The powerful phenomenon caught the attention of scientists when a new blast of light near a known supermassive black hole was spotted by telescopes around the world. Months worth of follow-up observations made it clear they were seeing the destruction of a far-off sun as it happened.

“In this case the star was torn apart with about half of its mass feeding — or accreting — into a black hole of one million times the mass of the sun, and the other half was ejected outward,” explained astronomer Edo Berger from the Harvard-Smithsonian Center for Astrophysics, in a statement.  
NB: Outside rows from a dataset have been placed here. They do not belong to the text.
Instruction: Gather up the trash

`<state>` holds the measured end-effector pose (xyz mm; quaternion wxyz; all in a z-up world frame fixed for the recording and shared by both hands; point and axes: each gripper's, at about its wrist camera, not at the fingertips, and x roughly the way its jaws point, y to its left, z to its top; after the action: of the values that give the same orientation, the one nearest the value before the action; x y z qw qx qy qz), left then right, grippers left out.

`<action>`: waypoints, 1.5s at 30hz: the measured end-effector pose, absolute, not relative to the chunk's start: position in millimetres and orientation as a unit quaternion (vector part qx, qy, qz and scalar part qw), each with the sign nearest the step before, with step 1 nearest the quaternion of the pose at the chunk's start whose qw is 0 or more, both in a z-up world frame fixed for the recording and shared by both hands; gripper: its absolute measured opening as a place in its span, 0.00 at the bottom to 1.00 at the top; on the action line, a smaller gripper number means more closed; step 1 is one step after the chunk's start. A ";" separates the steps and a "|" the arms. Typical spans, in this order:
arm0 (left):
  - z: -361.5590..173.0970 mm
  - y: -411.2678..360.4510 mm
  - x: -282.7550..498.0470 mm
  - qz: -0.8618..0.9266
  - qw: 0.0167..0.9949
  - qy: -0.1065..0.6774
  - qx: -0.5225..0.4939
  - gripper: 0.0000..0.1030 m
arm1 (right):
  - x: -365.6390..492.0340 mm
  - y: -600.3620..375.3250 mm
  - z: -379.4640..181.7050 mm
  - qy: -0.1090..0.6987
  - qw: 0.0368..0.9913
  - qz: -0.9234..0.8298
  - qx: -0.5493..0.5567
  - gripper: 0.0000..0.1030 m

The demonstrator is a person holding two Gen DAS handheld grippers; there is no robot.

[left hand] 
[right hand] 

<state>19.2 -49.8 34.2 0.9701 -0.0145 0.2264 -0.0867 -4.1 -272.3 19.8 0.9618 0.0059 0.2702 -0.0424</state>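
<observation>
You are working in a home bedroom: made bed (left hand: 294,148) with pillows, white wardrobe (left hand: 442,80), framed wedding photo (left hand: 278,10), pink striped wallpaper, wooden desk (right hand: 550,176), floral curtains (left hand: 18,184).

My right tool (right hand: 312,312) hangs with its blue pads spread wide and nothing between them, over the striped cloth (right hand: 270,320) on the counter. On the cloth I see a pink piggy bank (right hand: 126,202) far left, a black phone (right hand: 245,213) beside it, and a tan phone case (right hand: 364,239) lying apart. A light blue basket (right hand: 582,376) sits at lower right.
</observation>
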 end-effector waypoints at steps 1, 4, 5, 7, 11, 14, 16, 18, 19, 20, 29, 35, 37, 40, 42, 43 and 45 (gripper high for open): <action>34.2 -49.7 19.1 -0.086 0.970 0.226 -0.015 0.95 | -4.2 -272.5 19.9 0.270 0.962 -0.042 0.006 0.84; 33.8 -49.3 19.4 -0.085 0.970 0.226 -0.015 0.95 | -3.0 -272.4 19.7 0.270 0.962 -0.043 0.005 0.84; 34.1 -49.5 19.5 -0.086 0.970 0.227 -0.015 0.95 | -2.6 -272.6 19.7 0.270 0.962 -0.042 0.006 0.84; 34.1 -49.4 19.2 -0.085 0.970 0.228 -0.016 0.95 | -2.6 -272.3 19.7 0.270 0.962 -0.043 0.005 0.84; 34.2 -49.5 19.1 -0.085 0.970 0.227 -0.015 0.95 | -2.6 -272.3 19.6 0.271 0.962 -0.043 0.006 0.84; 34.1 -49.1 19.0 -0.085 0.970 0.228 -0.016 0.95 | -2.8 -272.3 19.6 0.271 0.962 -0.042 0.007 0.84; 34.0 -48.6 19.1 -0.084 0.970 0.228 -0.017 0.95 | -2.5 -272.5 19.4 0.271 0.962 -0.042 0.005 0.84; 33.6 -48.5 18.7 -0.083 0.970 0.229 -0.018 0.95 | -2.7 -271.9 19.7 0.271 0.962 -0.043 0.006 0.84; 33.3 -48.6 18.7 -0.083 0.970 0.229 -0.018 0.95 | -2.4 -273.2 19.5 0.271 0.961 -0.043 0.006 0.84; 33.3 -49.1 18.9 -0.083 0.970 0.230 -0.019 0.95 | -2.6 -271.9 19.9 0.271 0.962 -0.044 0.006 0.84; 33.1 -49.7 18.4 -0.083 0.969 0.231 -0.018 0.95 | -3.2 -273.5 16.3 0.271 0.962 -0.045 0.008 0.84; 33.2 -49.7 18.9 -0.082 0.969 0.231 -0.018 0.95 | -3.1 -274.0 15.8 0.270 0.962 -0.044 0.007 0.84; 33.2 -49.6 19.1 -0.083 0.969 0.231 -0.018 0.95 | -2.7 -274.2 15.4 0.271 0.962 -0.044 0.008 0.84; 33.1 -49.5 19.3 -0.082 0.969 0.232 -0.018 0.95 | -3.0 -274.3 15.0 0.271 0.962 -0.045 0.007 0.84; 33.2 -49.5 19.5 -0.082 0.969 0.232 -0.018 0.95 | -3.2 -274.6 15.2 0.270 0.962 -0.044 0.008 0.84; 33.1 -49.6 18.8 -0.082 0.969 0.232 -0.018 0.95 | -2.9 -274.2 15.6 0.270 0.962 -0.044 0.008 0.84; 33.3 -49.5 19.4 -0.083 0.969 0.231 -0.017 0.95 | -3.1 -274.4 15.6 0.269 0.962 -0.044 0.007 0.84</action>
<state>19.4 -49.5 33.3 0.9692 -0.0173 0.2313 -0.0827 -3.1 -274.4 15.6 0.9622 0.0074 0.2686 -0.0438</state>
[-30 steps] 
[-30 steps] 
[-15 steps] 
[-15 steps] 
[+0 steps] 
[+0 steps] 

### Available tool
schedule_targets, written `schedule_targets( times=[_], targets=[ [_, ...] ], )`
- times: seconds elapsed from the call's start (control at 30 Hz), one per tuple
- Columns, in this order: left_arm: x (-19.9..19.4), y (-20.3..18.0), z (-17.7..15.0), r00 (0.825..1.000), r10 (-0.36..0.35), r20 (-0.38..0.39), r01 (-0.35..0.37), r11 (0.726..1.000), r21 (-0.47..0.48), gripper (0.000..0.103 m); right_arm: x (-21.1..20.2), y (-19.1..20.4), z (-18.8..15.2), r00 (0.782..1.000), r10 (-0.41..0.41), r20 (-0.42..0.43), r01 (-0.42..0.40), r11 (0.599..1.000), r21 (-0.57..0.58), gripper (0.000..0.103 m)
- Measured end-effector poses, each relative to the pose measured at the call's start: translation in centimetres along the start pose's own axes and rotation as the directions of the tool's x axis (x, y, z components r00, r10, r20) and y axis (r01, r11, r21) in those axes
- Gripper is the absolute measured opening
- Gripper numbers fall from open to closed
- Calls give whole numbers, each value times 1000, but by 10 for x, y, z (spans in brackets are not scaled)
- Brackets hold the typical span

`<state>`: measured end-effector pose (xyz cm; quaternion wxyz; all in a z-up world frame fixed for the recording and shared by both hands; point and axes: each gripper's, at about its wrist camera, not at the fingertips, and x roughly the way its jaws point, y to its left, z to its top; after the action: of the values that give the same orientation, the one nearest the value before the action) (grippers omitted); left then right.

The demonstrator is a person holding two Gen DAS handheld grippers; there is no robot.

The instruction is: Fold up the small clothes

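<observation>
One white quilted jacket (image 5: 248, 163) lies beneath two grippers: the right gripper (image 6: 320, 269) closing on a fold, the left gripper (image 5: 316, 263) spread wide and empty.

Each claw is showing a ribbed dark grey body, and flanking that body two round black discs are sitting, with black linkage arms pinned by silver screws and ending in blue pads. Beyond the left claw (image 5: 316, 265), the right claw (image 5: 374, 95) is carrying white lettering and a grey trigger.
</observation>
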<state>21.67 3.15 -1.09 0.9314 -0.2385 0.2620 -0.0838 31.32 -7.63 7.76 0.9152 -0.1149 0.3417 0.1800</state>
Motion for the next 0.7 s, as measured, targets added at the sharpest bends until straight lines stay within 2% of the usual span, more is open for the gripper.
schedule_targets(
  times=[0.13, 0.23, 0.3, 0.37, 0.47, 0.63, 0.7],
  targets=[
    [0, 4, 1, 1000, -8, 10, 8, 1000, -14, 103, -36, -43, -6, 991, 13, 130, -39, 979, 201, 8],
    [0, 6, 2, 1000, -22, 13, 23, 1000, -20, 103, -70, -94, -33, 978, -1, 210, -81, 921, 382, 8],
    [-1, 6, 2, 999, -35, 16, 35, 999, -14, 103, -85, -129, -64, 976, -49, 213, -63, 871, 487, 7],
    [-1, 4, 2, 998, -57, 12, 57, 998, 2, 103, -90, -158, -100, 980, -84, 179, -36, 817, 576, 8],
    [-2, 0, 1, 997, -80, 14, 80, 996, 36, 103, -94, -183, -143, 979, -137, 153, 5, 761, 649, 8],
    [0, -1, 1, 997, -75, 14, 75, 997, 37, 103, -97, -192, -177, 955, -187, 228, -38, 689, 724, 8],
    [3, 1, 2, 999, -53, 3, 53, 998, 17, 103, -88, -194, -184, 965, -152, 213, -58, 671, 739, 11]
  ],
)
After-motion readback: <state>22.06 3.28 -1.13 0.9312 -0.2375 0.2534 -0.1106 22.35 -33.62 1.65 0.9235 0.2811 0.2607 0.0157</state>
The violent scene is what astronomers call a tidal disruption event, which happens when a star comes too close to a black hole and gets shredded through a process of spaghettification — basically, the gravity of the black hole is so intense that it stretches whatever comes near vertically into long, thin shapes like pieces of spaghetti as it swallows it all up. 

The event, which goes by the catalog entry AT2019qiz and is the closest such flare ever seen at just 215 million light-years away, was caught early enough that scientists have been able to get a relatively unobscured view of the cosmic carnage before a cloud of star guts pulls a veil over the region.